The various forms of chocolate often referred to are dark, milk, and white chocolate differ in their proportion of cacao solids, milk fat, and cocoa butter. They vary in proportion of carbohydrate, fat, and protein (Table 2).
The process of making chocolate differs according to the consumer preferences and the practices (equipment, methods) of the company making the chocolate.
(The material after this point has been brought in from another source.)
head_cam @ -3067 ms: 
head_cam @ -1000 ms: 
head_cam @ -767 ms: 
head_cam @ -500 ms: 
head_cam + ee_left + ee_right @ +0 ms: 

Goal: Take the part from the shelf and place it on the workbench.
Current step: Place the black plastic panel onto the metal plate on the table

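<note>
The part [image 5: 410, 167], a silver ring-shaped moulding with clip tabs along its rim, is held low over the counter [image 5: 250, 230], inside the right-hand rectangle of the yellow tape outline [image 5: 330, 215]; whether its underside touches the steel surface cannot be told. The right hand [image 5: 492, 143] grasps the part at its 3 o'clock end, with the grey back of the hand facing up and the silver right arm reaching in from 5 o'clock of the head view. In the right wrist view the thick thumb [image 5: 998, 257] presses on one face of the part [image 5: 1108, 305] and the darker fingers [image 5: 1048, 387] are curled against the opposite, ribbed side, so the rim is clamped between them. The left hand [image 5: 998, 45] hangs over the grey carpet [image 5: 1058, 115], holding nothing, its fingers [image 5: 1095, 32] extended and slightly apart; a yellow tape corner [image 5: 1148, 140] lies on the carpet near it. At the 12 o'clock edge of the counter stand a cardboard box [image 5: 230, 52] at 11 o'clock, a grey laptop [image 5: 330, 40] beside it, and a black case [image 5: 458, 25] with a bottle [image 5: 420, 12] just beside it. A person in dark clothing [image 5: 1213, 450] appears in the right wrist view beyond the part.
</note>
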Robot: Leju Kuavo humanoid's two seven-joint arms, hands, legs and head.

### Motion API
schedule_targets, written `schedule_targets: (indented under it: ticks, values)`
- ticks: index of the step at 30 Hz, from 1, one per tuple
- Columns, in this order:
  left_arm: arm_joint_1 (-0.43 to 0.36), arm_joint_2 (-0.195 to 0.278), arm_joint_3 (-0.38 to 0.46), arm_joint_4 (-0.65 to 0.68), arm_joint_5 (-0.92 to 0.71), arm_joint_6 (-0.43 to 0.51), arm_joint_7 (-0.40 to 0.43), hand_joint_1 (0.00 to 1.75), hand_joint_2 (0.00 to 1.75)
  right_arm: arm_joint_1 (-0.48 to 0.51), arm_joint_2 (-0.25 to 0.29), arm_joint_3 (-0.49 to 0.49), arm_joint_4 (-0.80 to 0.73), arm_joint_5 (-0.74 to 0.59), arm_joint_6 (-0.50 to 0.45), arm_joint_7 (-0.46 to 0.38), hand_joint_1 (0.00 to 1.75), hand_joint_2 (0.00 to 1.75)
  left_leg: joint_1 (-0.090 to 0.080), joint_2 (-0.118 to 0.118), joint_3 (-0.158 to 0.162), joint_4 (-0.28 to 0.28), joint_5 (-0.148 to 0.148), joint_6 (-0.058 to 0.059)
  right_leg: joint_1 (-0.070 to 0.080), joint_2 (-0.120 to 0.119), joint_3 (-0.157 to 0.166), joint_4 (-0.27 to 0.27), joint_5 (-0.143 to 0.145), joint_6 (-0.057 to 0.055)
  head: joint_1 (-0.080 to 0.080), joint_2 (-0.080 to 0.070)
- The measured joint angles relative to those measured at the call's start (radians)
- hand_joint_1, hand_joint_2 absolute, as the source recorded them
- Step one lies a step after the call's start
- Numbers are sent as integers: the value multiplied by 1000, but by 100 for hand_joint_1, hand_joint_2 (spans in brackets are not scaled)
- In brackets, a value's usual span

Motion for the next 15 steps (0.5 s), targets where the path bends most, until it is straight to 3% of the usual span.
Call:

Differences in the sensory properties of chocolate are due to:
different cocoa types
variations in ingredients proportions
use of milk crumb vs milk powder
blending techniques
processing methods
Fat
When it comes to the sensory character of chocolate, it’s this continuous fat phase of chocolate which influences mouthfeel and melting properties.
Because of the properties of cocoa fat (AKA cocoa butter) chocolate has that unique state of being solid at room temperature (20-25 °C) and melt at oral body temperature (37 °C). When in the mouth, the fat melts into a smooth viscous liquid with cocoa particles suspended inside (Beckett, 1999; Whitefield, 2005). The epithelia in the mouth are very sensitive to gradations of smoothness which selects for desirable lipid crystal forms.
Nutrition
Although chocolate is high in fat and often high in sugar, it may positively contribute to human nutrition due to its high levels of antioxidants. Chocolate contains polyphenols including flavonoids, primarily epicatechin, catechin, and procyanidins.
White chocolate differs from dark and milk chocolate in this regard because it lacks the cocoa solids, which is the component that contains the polyphenols. Due to lack of antioxidants, this also reduces the shelf life of white chocolate more so than dark or milk, and may go stale more quickly (Beckett, 2000; Whitefield, 2005).
Chocolate also contains minerals (potassium, magnesium, copper, iron, and more) (Holland, Welch, Unwin, Buss, & Paul, 1991).
Rheology
When chocolate melts in your mouth, the continuous fat phase of the solid chocolate changes into the continuous aqueous phase. The saliva will dissolve the sugar, while the fats and cocoa solids coat the inside of the oral epithelial surfaces (inside of the mouth). The perception of coarseness and solvation rates correspond to the particle size and work input (mastication, tongue compression, and swallowing) (Lee & Pangborn, 1986).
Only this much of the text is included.